En aquellos días no existían las redes sociales ni el nefasto fenómeno fandom. Esta versión audiovisual del asamblearismo político reorienta hoy el rumbo de las ficciones masacrando, por lo general, su calidad artística. Si una serie funcionaba, seguía emitiéndose. Si el público le daba la espalda, no era preciso convocar “primarias”. Por eso la siguiente aventura de Moore resultó breve. En Los persuasores encarnó a Brett Sinclair, un aristócrata inglés que formaba tándem con otro playboy, el millonario norteamericano de origen humilde Danny Wilde. A Wilde lo interpretaba un Tony Curtis en horas bajas cuya simpleza probablemente disgustó al público estadounidense. Solo se produjeron 24 episodios, esto es, una temporada. Algún capítulo se rodó en España, con el consabido recurso al flamenco y al garrulismo patrios. Pese a todo, hoy se ve con una sonrisa.

El televidente no descubrió otro Templar en Lord Sinclair, pero este último prestaría hechuras al Bond que estaba al caer. Consciente de que Connery se había apropiado del papel, Moore anticipó la fórmula que hoy explota el canterano Nacho en el Real Madrid. Se limitó a hacer lo que sabía y, como el defensa, lo hizo muy bien. Cedió a los dobles las escenas de acción, pues al 007 más talludito le disgustaba su forma de correr (algo habitual en caballeros del Imperio como los Grant, Cary y Hugh, o Colin Firth); sin embargo, ningún otro bajó unas escaleras como él (véase La espía que me amó). Lució los trajes como nadie y dotó al del MI6 de los modales de un gentleman. La vis cómica constituyó el último ingrediente, mezclado, que no agitado. Si resultaba escandaloso, a su juicio, que a un espía le reconociesen al registrarse en la recepción de cada hotel, había que afrontar esta fase de la franquicia “con un humor igual de escandaloso”. “Vaya birria de espías, que se sabe dónde están”, me replicó mi hijo cuando le señalé el edificio del CNI en cierta ocasión.

Moore acentuó el tono autoparódico del agente secreto, un doble cero tan descacharrante como esos gadgets que hacían las delicias del público más imberbe. Tuvo el decoro de pedir el relevo en Panorama para matar.

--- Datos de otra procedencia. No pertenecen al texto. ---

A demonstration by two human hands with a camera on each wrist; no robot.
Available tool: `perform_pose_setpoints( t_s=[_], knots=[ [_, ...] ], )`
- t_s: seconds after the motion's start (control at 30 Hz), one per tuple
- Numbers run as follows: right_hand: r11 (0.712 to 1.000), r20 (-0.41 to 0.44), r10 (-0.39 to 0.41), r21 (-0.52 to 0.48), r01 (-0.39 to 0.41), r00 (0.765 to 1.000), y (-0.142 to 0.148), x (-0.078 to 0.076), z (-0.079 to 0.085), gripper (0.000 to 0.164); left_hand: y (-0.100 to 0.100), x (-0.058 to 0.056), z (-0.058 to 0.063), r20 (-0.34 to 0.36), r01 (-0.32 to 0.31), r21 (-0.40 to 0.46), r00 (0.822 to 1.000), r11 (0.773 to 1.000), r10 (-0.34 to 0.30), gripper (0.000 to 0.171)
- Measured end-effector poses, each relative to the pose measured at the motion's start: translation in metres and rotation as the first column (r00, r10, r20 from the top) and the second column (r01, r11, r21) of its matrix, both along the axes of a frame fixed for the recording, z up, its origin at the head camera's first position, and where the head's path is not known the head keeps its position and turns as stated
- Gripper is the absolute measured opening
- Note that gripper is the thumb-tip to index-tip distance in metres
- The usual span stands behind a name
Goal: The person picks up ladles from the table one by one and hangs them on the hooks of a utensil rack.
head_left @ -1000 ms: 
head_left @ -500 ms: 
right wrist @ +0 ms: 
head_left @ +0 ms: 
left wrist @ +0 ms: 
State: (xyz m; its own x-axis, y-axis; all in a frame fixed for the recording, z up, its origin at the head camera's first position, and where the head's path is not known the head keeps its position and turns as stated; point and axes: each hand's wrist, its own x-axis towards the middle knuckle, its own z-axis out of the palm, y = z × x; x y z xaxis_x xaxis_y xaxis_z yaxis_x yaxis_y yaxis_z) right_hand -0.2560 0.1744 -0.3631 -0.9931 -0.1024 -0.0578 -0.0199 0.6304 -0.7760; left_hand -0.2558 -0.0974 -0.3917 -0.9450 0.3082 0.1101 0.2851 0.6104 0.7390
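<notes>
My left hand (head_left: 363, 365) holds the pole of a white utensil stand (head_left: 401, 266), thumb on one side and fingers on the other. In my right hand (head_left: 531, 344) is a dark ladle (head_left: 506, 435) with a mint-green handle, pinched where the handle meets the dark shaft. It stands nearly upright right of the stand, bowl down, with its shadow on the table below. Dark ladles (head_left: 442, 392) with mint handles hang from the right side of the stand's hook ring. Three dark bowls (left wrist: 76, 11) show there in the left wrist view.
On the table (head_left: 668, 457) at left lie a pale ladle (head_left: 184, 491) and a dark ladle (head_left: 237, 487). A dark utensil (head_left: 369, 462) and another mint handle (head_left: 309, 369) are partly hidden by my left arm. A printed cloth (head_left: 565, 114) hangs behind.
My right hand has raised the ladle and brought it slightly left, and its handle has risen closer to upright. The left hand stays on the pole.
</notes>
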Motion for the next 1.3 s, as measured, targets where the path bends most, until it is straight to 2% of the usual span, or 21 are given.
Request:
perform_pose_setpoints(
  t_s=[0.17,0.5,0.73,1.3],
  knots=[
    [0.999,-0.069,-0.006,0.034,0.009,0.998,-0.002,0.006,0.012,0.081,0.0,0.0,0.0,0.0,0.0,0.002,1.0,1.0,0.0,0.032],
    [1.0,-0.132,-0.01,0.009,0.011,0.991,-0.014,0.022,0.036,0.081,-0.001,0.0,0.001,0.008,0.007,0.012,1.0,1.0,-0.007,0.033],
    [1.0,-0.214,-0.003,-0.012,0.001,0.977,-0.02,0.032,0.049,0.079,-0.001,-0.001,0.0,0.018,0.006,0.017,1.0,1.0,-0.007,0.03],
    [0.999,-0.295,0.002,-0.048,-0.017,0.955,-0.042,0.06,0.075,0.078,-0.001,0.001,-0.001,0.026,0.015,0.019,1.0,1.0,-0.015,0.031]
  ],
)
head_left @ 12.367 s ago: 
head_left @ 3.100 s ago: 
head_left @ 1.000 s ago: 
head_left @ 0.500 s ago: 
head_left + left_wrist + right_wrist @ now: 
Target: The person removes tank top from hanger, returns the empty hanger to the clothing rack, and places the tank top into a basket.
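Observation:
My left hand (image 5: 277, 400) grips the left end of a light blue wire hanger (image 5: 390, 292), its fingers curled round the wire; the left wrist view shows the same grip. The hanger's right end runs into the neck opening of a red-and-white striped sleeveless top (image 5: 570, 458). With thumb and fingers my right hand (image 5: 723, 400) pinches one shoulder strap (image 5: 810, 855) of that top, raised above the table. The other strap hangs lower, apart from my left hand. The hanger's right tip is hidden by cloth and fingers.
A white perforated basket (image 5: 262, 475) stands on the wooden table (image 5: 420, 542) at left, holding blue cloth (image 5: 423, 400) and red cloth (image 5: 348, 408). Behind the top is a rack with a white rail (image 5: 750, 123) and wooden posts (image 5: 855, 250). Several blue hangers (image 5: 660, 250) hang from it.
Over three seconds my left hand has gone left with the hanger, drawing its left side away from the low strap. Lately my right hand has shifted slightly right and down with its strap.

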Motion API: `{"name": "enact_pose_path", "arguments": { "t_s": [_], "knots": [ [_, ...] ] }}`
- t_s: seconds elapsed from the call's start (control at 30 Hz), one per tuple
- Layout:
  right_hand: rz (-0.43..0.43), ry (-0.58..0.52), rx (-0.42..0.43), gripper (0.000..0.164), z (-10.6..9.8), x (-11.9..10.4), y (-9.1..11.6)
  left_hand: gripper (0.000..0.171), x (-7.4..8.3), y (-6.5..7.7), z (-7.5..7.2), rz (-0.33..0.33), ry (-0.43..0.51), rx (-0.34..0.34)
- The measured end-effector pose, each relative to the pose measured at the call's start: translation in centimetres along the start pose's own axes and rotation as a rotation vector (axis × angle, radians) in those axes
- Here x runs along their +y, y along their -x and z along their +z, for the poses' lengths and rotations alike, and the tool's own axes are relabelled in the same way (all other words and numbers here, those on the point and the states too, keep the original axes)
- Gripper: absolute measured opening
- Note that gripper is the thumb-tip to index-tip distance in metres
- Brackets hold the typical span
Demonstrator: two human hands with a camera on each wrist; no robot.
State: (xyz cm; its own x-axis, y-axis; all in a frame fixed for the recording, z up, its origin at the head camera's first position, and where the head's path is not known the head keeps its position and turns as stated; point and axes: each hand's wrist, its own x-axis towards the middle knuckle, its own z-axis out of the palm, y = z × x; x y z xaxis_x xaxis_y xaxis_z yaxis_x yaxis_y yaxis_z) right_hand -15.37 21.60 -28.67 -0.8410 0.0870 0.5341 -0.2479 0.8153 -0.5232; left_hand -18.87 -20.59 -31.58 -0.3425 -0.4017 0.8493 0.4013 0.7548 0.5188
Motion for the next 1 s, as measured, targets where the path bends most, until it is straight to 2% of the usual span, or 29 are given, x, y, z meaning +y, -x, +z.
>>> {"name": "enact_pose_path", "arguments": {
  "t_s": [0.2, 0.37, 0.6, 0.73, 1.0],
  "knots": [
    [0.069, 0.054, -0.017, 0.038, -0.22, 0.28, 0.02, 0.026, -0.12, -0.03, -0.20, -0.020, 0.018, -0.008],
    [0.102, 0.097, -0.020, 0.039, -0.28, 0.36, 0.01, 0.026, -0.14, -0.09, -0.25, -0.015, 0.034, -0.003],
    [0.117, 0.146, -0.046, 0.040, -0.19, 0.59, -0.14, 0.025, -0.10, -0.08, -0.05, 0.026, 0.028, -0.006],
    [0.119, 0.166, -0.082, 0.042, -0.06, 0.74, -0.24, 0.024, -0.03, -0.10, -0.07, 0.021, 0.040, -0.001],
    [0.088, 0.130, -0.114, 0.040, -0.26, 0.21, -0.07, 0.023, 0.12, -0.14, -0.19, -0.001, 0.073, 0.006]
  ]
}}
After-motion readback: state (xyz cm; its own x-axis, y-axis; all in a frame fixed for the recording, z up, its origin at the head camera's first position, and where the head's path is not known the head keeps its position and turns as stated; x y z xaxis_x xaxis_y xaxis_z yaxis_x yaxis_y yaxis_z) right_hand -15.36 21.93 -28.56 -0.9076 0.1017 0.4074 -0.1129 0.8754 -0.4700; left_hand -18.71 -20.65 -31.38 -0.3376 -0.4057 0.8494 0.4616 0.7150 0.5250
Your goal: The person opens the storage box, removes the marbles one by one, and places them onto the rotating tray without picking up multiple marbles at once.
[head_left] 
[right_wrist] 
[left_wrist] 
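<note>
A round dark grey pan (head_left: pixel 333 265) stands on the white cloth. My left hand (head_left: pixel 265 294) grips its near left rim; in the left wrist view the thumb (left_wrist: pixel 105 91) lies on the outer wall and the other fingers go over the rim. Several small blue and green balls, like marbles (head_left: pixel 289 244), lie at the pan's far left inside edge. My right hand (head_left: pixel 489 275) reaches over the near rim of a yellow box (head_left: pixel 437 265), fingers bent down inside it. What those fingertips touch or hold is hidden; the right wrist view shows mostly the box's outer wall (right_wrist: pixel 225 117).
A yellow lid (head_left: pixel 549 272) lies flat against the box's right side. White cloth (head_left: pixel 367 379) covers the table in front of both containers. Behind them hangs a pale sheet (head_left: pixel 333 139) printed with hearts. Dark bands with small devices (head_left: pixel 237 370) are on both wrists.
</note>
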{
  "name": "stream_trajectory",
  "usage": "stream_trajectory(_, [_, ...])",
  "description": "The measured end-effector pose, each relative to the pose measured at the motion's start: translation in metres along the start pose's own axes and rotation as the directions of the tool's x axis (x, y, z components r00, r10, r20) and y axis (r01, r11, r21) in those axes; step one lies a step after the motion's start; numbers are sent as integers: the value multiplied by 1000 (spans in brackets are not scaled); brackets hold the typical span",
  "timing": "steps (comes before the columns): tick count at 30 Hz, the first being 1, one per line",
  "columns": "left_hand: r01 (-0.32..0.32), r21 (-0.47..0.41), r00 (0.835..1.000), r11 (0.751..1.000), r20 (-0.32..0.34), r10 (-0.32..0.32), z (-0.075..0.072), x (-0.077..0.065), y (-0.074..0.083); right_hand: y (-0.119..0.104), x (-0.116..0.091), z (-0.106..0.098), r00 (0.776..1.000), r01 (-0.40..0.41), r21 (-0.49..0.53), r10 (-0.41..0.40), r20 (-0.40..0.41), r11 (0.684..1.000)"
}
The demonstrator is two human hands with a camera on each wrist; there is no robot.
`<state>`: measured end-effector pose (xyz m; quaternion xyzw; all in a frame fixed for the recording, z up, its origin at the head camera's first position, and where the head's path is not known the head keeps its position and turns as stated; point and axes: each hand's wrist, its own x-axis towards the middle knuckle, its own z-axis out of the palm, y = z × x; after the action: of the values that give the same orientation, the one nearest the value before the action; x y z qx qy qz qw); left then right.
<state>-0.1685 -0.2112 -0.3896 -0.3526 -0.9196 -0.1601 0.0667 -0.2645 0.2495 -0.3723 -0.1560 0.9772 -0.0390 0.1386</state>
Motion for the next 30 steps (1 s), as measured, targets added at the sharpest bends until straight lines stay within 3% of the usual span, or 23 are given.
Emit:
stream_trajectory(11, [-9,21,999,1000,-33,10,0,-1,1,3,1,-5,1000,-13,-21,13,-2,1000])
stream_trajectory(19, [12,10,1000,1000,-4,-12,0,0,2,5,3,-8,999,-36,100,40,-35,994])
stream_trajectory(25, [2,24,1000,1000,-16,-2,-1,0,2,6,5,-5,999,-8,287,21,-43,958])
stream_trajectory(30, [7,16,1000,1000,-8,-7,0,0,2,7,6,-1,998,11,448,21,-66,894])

Había llegado el momento de colgar unas armas que nunca le gustaron y a sus cincuenta y siete años se sentía incapaz de compartir cartel con chicas Bond que podían ser sus hijas. “Ya sé que es tu trabajo, pero procura no disfrutarlo demasiado”, le había advertido una década atrás su tercera esposa, la italiana Luisa Mattioli.

El papel de Moore mereció el desdén de los críticos. Sin embargo, como estudió Umberto Eco, el personaje literario de Ian Fleming se había basado en la ligereza y en las asociaciones elementales para conectar con el público masivo. Nada de tormento psicológico ni de meditación moral, sino impecable estética e impúdica pureza épica, tan gratas también al lector cultivado. Frente a la introspección freudiana asumida por Mendes y Craig cuando el psicoanálisis está ya obsoleto, el tono pop y sin complejos. El James Bond naíf y desenfadado de Moore quizá es el que más necesite nuestra sociedad actual. Esa sociedad que llora a los niños asesinados en Manchester mientras a Ariana Grande le falta tiempo para tomar su jet y agota su solidaridad en un lloroso tuit.